Abri a janela para sentir o aroma do jasmim, por mim, por ter ficado ali, na madrugada, perdido na companhia de quadros. Queria sim estar ali, mas claro, que diferença faria cinco minutos sem dormir, sem que a água fervesse, porque não era hora do café.

Eu sonhando que tinha voltado ao normal: colocar o tênis e ir caminhar de madrugada. Nem Proust imaginaria o tempo perdido, de espera, para que algo acabasse, não a madrugada, mas o alongar de braços e quando, enfim, abraços refeitos, numa espera intercalada de outras madrugadas.

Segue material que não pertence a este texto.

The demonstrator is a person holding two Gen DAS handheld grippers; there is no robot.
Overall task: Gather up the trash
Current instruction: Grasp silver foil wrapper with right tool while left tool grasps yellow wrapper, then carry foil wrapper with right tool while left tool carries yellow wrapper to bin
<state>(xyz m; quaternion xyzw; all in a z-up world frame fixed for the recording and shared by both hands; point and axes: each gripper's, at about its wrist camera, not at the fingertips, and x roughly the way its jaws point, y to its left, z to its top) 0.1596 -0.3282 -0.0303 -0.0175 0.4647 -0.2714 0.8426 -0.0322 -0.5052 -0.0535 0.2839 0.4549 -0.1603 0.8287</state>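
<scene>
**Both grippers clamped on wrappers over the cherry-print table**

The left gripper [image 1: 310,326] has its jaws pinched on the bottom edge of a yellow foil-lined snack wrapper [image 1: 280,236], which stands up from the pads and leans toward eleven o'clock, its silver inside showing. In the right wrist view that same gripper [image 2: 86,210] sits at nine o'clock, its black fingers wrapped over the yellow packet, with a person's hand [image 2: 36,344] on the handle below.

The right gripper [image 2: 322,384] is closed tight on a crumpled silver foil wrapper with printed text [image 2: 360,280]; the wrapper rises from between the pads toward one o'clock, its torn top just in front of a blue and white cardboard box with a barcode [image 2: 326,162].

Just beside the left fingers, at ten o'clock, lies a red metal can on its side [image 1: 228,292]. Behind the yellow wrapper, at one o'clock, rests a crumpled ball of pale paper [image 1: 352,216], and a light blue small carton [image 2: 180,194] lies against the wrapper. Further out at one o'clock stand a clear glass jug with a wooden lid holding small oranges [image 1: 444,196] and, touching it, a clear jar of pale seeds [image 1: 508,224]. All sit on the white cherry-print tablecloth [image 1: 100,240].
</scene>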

Pensei no tempo em que dançávamos de madrugada, eu e a mulher amada se desfazendo da noite passada, mas a noite nunca foi uma criança. Na espera de um minuto de orgasmo, entre uma música e outra, e eu já sabia que engrenaria mais um beijo, que me alimentava naquela madrugada.

Madrugada substanciosa, de qualquer mundo. Lá longe o homem do sertão já acordou, está de pé para trabalhar. Tanto tempo vivido feliz, como nos versos de amor de João Cabral de Melo Neto, enquanto imaginava o banho maria à espera dos pequenos dizeres. Olá! Bom dia!

Pensei em botar um tango de Gardel (foto) para tocar, mas eu não moro em apartamento e o tango sempre vem com restos de coisas perdidas.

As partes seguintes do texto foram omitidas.